Increasing crop diversity helped promote important insect predators and pollinators. Landscapes that had both high crop diversity and semi-natural habitat cover, had an increased diversity of ground beetle species and pollinators (Aguilera et al. 2020). Semi‐natural habitats normally are pastures, small forest patches and ponds/other waterways.
One very important addition to landscape is flowers. Many predatory insects live much longer when they have access to nectar and pollen (HE et al. 2021). Researchers reported that when looking at all predatory insects, females with access to flowers survive 2.2 times longer, while males live 1.7 times longer, when compared to insects that only have access to water, but no flowers.
HOW CAN YOU USE THIS EMERGING RESEARCH IN YOUR OPERATION OR FARM?

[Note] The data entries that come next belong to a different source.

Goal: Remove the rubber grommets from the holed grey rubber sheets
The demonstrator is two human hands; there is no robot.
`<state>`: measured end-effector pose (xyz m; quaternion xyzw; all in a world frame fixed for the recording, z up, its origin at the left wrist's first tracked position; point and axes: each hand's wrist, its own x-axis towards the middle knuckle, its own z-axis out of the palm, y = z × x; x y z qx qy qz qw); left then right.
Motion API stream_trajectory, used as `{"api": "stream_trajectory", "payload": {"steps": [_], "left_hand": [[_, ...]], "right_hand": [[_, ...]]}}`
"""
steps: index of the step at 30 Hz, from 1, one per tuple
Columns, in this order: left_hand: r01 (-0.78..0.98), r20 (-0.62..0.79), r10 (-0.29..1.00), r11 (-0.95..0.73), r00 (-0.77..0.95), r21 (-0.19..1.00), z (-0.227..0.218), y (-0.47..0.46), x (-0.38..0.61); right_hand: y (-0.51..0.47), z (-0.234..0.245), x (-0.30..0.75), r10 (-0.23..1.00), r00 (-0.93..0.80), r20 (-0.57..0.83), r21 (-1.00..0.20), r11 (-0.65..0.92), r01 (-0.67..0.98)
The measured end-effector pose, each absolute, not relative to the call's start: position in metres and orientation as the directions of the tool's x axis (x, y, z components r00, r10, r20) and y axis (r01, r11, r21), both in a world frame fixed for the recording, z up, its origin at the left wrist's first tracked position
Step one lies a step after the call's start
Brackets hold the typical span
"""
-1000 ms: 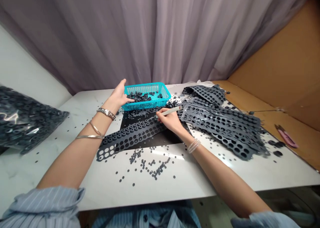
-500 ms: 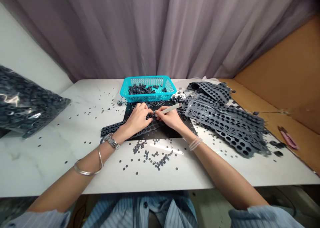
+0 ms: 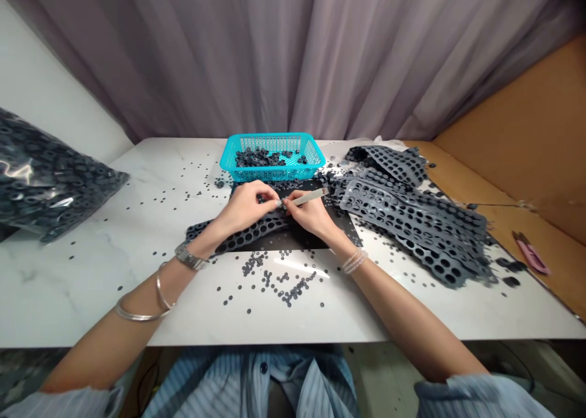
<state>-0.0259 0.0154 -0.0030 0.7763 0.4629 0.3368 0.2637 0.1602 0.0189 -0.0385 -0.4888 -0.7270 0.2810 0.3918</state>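
Observation:
My left hand [image 3: 245, 207] lies on a black perforated rubber strip [image 3: 249, 234], its fingertips pinched close to the tip of a pale stick-like tool [image 3: 306, 198]. My right hand [image 3: 311, 215] grips that tool like a pen. The strip lies across a black mat [image 3: 288, 242], and its middle is hidden under my hands. Just beyond my fingers stands a turquoise plastic mesh basket [image 3: 272, 141] holding many small dark rubber rings.
A heap of punched rubber sheets [image 3: 412, 219] lies to the right on the white marble table [image 3: 91, 277]. Small dark rubber rings [image 3: 274, 284] are scattered across it. A plastic bag of rings [image 3: 46, 180] lies at the left, and pink snips [image 3: 530, 254] rest on cardboard at the right.
My left hand has come from the basket rim down onto the strip, and its fingers have closed in toward the tool tip. My right hand has stayed near the same spot.

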Motion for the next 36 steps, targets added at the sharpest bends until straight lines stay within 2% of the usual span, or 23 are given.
{"api": "stream_trajectory", "payload": {"steps": [2,4,7,12,16,24,27,30,31,33,34,36], "left_hand": [[0.336,0.182,0.960,-0.247,0.213,0.909,0.002,0.016,-0.033],[0.104,0.032,0.988,-0.048,0.153,0.993,0.001,0.018,-0.038],[-0.130,-0.149,0.967,0.178,0.208,0.975,-0.006,0.023,-0.040],[-0.349,-0.227,0.930,0.324,0.290,0.880,-0.015,0.028,-0.040],[-0.450,-0.282,0.925,0.372,0.256,0.812,-0.015,0.028,-0.038],[-0.464,-0.328,0.910,0.412,0.252,0.785,-0.012,0.025,-0.033],[-0.469,-0.306,0.915,0.398,0.261,0.789,-0.011,0.029,-0.034],[-0.358,-0.260,0.945,0.317,0.200,0.878,-0.013,0.037,-0.032],[-0.256,-0.223,0.962,0.258,0.159,0.931,-0.015,0.039,-0.030],[0.071,-0.089,0.992,0.083,0.090,0.994,-0.017,0.043,-0.026],[0.269,0.002,0.997,-0.025,0.082,0.963,-0.019,0.043,-0.023],[0.597,0.165,0.978,-0.211,0.131,0.774,-0.021,0.043,-0.019]], "right_hand": [[0.020,-0.039,0.162,0.947,-0.194,0.257,-0.834,0.318,0.451],[0.021,-0.040,0.164,0.968,-0.139,0.207,-0.890,0.245,0.384],[0.024,-0.040,0.167,0.988,-0.034,0.152,-0.951,0.156,0.269],[0.028,-0.039,0.169,0.988,0.021,0.152,-0.970,0.145,0.198],[0.031,-0.044,0.169,0.989,0.020,0.144,-0.977,0.139,0.162],[0.034,-0.048,0.165,0.989,0.005,0.147,-0.977,0.144,0.160],[0.035,-0.050,0.164,0.988,-0.003,0.152,-0.977,0.150,0.154],[0.037,-0.053,0.163,0.983,-0.036,0.179,-0.960,0.182,0.211],[0.037,-0.054,0.163,0.980,-0.051,0.191,-0.949,0.198,0.244],[0.037,-0.054,0.162,0.974,-0.078,0.213,-0.925,0.227,0.306],[0.037,-0.054,0.162,0.971,-0.090,0.222,-0.912,0.240,0.332],[0.036,-0.053,0.160,0.964,-0.104,0.243,-0.890,0.264,0.372]]}}
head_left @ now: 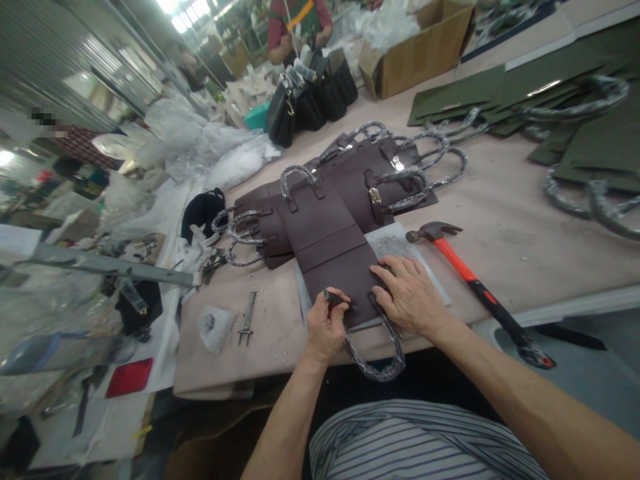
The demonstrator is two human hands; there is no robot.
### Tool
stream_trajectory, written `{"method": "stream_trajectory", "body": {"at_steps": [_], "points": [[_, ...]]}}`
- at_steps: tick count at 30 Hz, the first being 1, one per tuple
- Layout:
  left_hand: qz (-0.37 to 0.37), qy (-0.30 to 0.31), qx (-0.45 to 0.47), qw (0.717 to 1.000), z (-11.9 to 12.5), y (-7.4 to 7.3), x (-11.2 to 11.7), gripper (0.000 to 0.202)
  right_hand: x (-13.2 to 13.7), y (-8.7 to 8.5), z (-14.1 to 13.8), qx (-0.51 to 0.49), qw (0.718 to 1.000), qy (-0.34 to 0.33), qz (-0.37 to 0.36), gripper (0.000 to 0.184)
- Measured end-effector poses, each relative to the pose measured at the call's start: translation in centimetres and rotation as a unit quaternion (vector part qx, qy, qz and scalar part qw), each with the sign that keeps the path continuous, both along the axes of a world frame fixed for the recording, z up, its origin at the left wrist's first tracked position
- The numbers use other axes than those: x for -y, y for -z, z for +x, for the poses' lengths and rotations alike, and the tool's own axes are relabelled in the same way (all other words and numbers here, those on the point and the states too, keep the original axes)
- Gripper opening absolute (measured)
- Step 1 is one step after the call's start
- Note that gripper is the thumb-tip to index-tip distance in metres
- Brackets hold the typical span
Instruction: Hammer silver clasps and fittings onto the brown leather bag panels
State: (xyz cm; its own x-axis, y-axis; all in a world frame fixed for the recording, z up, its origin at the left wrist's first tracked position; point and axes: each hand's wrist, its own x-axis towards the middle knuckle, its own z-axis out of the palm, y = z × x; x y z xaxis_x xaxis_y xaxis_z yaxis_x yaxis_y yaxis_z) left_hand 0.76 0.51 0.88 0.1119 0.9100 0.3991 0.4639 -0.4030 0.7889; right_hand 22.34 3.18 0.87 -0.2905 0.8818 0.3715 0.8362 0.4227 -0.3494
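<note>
The dark brown bag panel (327, 250) is lying at the near edge of the table (525, 240), over a grey slab (400, 245) that seems to be giving it a hard backing. Its plastic-wrapped handle (376, 363) is hanging off the near edge, clear of the surface. The right hand (410, 299) is lying flat on the panel's near right corner, fingers extended and slightly spread, apparently pinning it down. The left hand (326, 328) is curling closed, thumb and fingertips pinching a small dark tool (333, 295) that is touching the panel just left of the handle. A hammer (470, 273) is lying just right of the slab, and more panels (360, 180) are lying stacked farther back.
</note>
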Motion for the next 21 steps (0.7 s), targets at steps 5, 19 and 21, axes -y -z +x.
{"method": "stream_trajectory", "body": {"at_steps": [5, 19, 21], "points": [[0.034, 0.020, -0.018, 0.999, 0.4, -0.4, -0.2, 0.006, -0.3, 0.5, 0.4, -0.050, 0.999, -0.018, 0.000, 0.037], [0.022, 0.055, -0.015, 0.998, 0.4, 0.3, -0.4, 0.011, 2.7, -1.9, 12.4, 0.038, 0.925, 0.244, -0.288, 0.028], [0.016, 0.058, -0.006, 0.998, 0.4, 0.3, -0.5, 0.011, 2.7, -1.9, 11.8, -0.104, 0.889, 0.273, -0.353, 0.007]]}}
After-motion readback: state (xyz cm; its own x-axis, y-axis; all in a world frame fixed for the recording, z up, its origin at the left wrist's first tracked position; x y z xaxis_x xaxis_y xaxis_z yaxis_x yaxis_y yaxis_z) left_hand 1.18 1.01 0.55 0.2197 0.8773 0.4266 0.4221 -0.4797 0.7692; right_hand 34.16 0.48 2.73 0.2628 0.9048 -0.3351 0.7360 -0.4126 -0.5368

- Plant flowering hedgerows and permaculture.
- Use spaces that are traditionally hard to farm, such as slopes or edges, to develop semi-natural patches of pasture, orchard or hedges for beneficial insect habitat.
- Add pollinator plots and rows between or within your crops using perennial flowers. This benefits both pollinators and predator insects.
- Break up monocultures by growing a variety of crops. Crop diversity helps beneficial insects.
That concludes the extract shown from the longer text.